Queensland Premier Annastacia Palaszczuk also called for the cap on international arrivals to be lowered.

“There’s a whole number of issues we need to raise,” she said earlier on Monday.

Federal Opposition Leader Anthony Albanese said the issues being canvassed by national cabinet should have been cleared up months ago, and he wants to see Prime Minister Scott Morrison outline how the vaccination rate could be increased.

“Scott Morrison had two jobs this year, he had to effectively roll out the vaccine, and he had to implement a system of national quarantine. He’s failed both,” Mr Albanese said.

“At the special national cabinet being held today, he’s got to accept some responsibility, rather than just hand off responsibility to the states and territories.”


The national cabinet review of where high and low-risk travellers are housed in quarantine comes after a mine worker who quarantined near international travellers caught the coronavirus before travelling to a gold mine in the Northern Territory. Now six cases have been linked to that mine cluster, including one mine worker who had returned to Queensland.

NSW recorded 18 new cases on Monday, and Queensland recorded two new cases, including that mine worker, and introduced restrictions for several local government areas, including mandatory mask-wearing.

Western Australia recorded one case, in a 32-year-old woman who attended the same Joondalup gym as the woman who recently returned from Sydney and tested positive on Sunday. Victoria recorded zero new locally acquired cases on Monday morning.

Every state and territory was on high alert on Sunday in fear of a national outbreak with 37 new cases of community transmission recorded in four separate jurisdictions.

Australian Medical Association vice-president Dr Chris Moy said the virulence of the Delta strain was a major factor in the national outbreak, and states and territories have to go hard on restrictions early to minimise the spread.

“It’s beaten the NSW contact tracers, and the reliance on contact tracers and holding out [on introducing a lockdown] for a few days has led to seeding across the country,” he said.
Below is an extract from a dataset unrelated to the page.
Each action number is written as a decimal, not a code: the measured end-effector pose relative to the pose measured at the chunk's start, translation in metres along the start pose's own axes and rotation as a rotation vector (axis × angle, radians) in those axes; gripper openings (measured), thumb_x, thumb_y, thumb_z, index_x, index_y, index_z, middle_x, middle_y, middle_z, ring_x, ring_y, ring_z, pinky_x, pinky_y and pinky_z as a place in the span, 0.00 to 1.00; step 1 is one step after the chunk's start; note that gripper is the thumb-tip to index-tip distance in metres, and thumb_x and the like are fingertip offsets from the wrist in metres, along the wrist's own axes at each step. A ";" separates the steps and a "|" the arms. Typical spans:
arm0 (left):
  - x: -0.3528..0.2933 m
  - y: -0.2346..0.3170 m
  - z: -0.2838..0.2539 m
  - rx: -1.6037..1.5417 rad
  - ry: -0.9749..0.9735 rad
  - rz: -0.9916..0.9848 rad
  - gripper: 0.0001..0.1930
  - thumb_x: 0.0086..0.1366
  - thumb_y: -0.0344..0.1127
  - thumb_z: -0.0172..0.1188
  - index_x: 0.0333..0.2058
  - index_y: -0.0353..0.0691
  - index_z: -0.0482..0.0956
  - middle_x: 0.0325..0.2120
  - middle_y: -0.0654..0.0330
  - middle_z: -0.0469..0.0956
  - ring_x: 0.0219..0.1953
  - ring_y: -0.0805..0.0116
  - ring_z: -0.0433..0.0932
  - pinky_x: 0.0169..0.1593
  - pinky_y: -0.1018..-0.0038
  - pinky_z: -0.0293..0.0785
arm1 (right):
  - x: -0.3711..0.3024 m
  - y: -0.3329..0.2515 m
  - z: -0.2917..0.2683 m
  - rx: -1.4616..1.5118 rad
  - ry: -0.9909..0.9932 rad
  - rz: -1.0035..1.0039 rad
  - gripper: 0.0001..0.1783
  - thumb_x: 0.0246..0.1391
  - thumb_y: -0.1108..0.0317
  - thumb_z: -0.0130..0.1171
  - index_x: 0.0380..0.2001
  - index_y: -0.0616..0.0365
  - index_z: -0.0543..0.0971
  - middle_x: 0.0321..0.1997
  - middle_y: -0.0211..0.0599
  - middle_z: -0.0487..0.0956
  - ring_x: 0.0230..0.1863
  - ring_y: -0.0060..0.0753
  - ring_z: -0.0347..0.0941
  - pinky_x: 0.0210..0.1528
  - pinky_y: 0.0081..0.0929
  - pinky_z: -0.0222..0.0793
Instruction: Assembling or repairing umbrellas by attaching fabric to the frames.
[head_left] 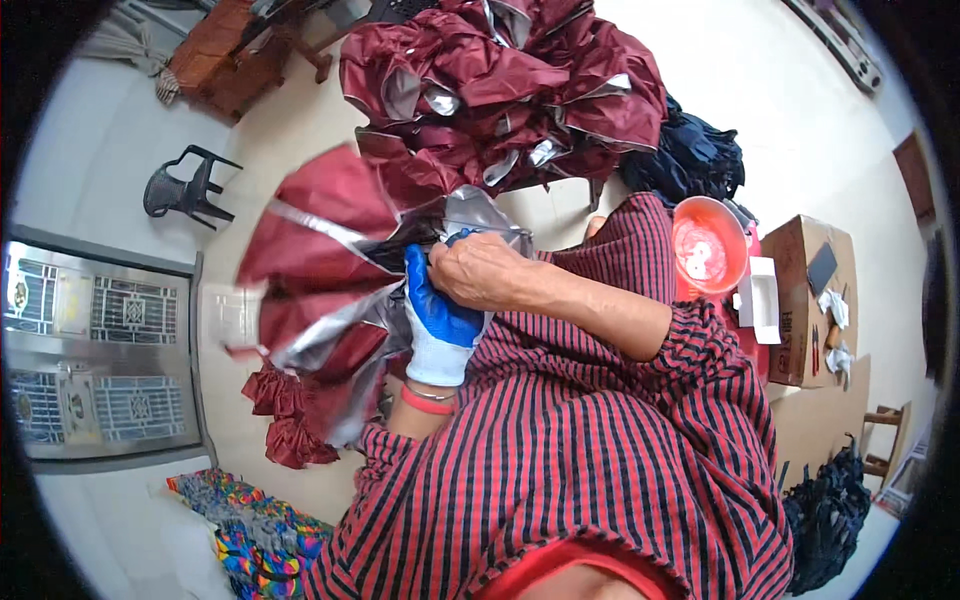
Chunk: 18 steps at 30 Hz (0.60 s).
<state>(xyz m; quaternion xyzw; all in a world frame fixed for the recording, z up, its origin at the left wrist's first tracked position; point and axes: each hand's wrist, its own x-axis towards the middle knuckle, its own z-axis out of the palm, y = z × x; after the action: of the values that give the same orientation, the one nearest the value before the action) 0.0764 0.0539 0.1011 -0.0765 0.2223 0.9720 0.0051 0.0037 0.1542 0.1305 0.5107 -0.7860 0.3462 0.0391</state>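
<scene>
A maroon umbrella canopy with a silver lining fans out to the left of my hands, its outer panels blurred. My left hand, in a white and blue work glove, is closed round the gathered part of the canopy. Over the glove's fingers lies my bare right hand, its fingers curled and pressed together at the same gathered spot. What its fingertips pinch is hidden. Silver and dark cloth bunches just beyond both hands.
Ahead, a large heap of maroon and silver cloth lies on a stand, with dark cloth beside it. To the right are a red bowl, a white carton and a cardboard box. A black chair stands left; multicoloured fabric lies lower left.
</scene>
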 end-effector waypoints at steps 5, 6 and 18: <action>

Mr Andrews said the Delta variant was spreading so rapidly that even the best contact tracing system would not be able to keep on top of outbreaks. Pointing to the NSW outbreak, Mr Andrews said tough restrictions were appropriate.

“You won’t run the Delta variant to ground without putting rules on, whatever they might look like,” he said on Monday morning.

“This Delta variant, as [NSW Premier] Gladys Berejiklian has made very clear, and I’ll make clear again today – it’s twice as infectious, it moves rapidly. By the time you get to a person who’s a case who’s tested positive, they’ve already infected all their family and, indeed, other people.


“No contact tracers anywhere in the world will stay ahead of this without significant restrictions.”

Ms Berejiklian said in good news six of the 18 new cases had been in isolation for the whole time, but other cases had been active in the community.

“While the numbers today are less than the numbers yesterday, we have to be prepared for the numbers to bounce around and we have to be prepared for the numbers to go up considerably,” she said on Monday morning.

“We are seeing almost 100 per cent of transmission within households and a very high rate of transmissibility.”

The federal cabinet’s national security committee is also meeting on Monday morning with a specific COVID agenda, particularly to consider the outbreaks, a government spokesman said.